The ResQCPR System is a system of two devices for first responders to use while performing cardiopulmonary resuscitation (CPR) on people whose hearts stop beating (cardiac arrest).
The Centers for Disease Control and Prevention (CDC) estimates that approximately 300,000 Americans experience an out-of-hospital cardiac arrest each year. CPR is an emergency procedure that can be life-saving for people in cardiac arrest.
During this procedure, rescuers manually compress the patient's chest and manually ventilate the lungs to keep blood oxygenated and circulating until the heart and breathing restart—or until the rescuers can apply advanced life-saving techniques, such as defibrillation. If provided immediately after cardiac arrest, this standard CPR procedure increases a patient's chance of survival.
"Most people who suffer cardiac arrest outside of a hospital die," said the FDA's William Maisel. "The ResQCPR System may increase oxygenated blood circulation during CPR, which in turn may improve the likelihood of survival in adult patients with out-of-hospital, non-traumatic cardiac arrest."
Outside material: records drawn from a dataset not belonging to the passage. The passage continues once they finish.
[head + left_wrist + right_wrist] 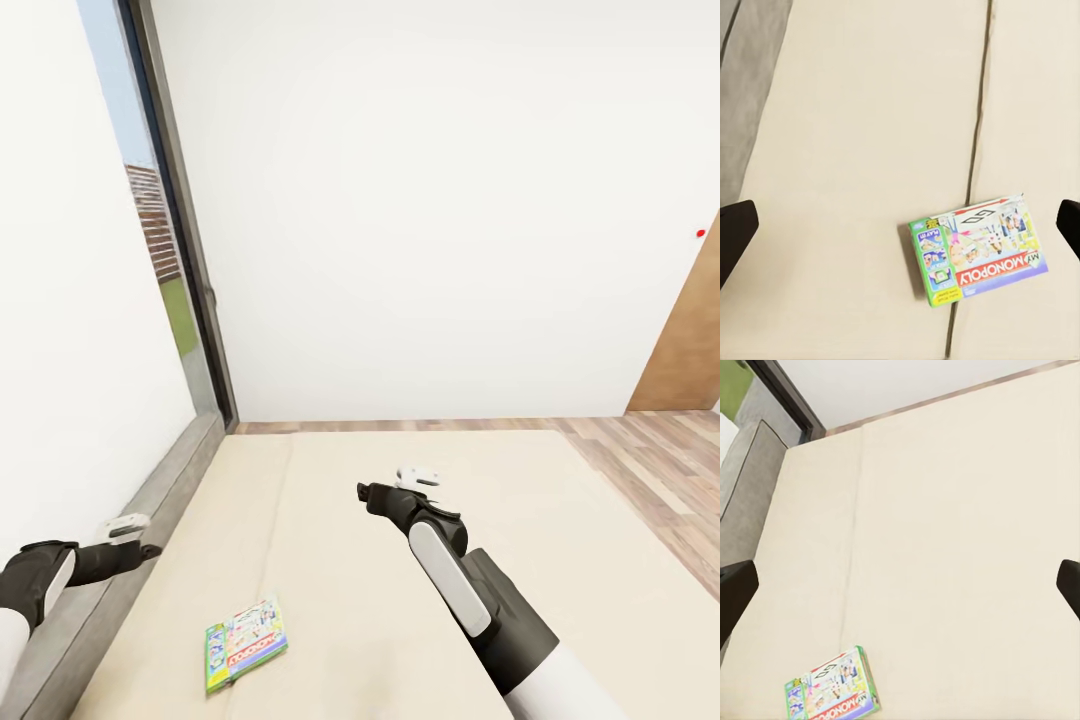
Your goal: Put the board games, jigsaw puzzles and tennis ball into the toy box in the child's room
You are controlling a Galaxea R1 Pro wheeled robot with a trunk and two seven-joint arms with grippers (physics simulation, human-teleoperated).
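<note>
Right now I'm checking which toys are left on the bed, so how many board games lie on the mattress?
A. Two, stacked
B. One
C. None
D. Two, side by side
B: a single My Monopoly board game lies flat on the beige mattress of the bed, apart from both end effectors.

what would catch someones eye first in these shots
The colourful board game lies flat on the plain beige bed, near its close edge on the robot's left. Above the mattress hover the left gripper and right gripper, both empty, with a tall window beyond.
</note>
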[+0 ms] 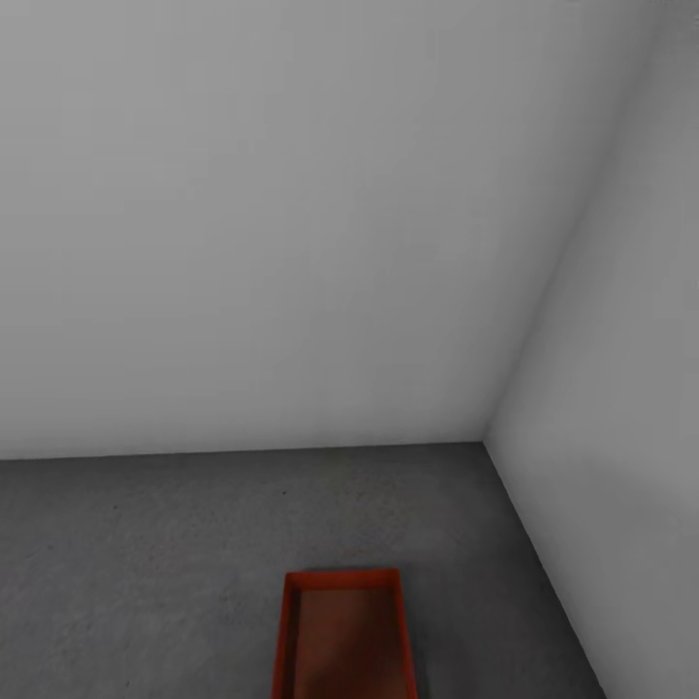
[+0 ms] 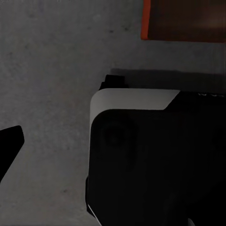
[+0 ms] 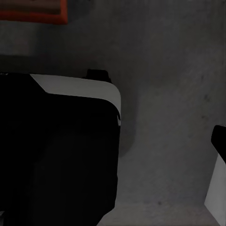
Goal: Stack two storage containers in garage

The ResQCPR System consists of two devices that are intended to be used together to assist in performing CPR on adult patients with out-of-hospital, non-traumatic cardiac arrest. The first device, the ResQPump Active Compression Decompression CPR Device, has a double-grip handle that attaches to the patient's chest with a suction cup, allowing the rescuer to push to deliver compressions and lift for decompressions, which is different than standard CPR. It also includes a pressure gauge to help rescuers maintain recommended compression depth and a timing mechanism to help the rescuer maintain the necessary compression rate.
The second device, the ResQPod 16.0 Impedance Threshold Device, fits onto a rescue face mask or breathing tube. When placed on the patient, it impedes airflow into the chest during chest decompression with the ResQPump, reducing the pressure inside the patient's chest and drawing more blood back to the heart, a concept known as preloading. A greater volume of blood being drawn into the heart can mean a greater volume of blood flowing out of the heart during the next compression which may improve overall blood circulation as compared to standard CPR. When used together, the two devices may increase the amount of oxygenated blood circulated through a patient's body during CPR.
The FDA reviewed data supporting the approval of the ResQCPR System, including a randomized clinical trial that compared survival rates of 813 subjects who received standard CPR to 842 subjects who received CPR with the ResQCPR System. The clinical trial results showed that a larger number of subjects who received CPR with the ResQCPR System survived cardiac arrest.
Adverse events associated with the ResQCPR system were similar to those associated with standard CPR; however, pulmonary edema (the accumulation of fluid in the lungs) was more common in ResQCPR subjects than in standard CPR subjects.